YOUR GOAL: Only the lines below from the one with "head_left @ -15" through the one with "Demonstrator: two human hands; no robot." are to be written out, exactly and without any images.

INFORMATION SUPPLIED:
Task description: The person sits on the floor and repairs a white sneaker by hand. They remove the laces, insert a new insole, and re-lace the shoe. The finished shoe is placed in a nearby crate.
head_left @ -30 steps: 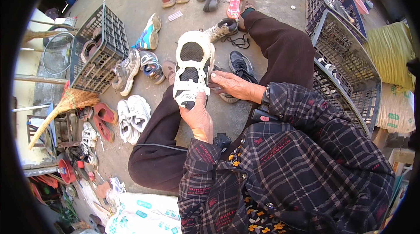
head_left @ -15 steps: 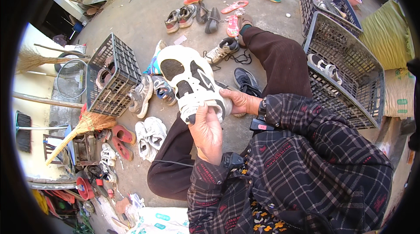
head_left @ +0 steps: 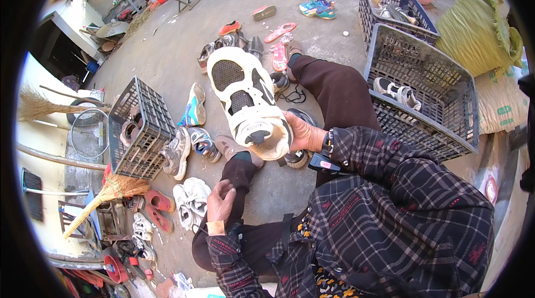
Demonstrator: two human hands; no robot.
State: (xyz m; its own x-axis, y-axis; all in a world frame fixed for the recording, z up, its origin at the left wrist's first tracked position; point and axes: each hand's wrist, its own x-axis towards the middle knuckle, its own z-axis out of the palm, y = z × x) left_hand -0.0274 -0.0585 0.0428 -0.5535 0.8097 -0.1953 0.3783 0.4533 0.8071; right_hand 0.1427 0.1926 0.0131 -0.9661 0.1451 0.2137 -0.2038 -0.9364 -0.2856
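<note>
My right hand (head_left: 301,132) grips the heel of a white sneaker with black mesh panels (head_left: 245,97), holding it up above my knees with the toe pointing away. My left hand (head_left: 220,200) has nothing in it; the fingers are loosely curled and rest on my dark trouser leg near the knee. Both sleeves are dark plaid. A pair of white sneakers (head_left: 189,198) lies on the concrete just left of that hand.
A grey crate (head_left: 142,131) with shoes stands at left, with loose sneakers (head_left: 189,147) beside it. A larger crate (head_left: 440,103) holding a white pair sits at right, another crate (head_left: 390,3) behind it. Sandals and shoes (head_left: 273,36) are scattered ahead. A broom (head_left: 106,195) lies at left.
My left hand has let go of the white sneaker and dropped to my knee. The right hand alone now holds the shoe, lifted higher and tilted away.
</note>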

EXPECTED OUTPUT:
head_left @ -15 steps: 
head_left @ +0 steps: 
Demonstrator: two human hands; no robot.

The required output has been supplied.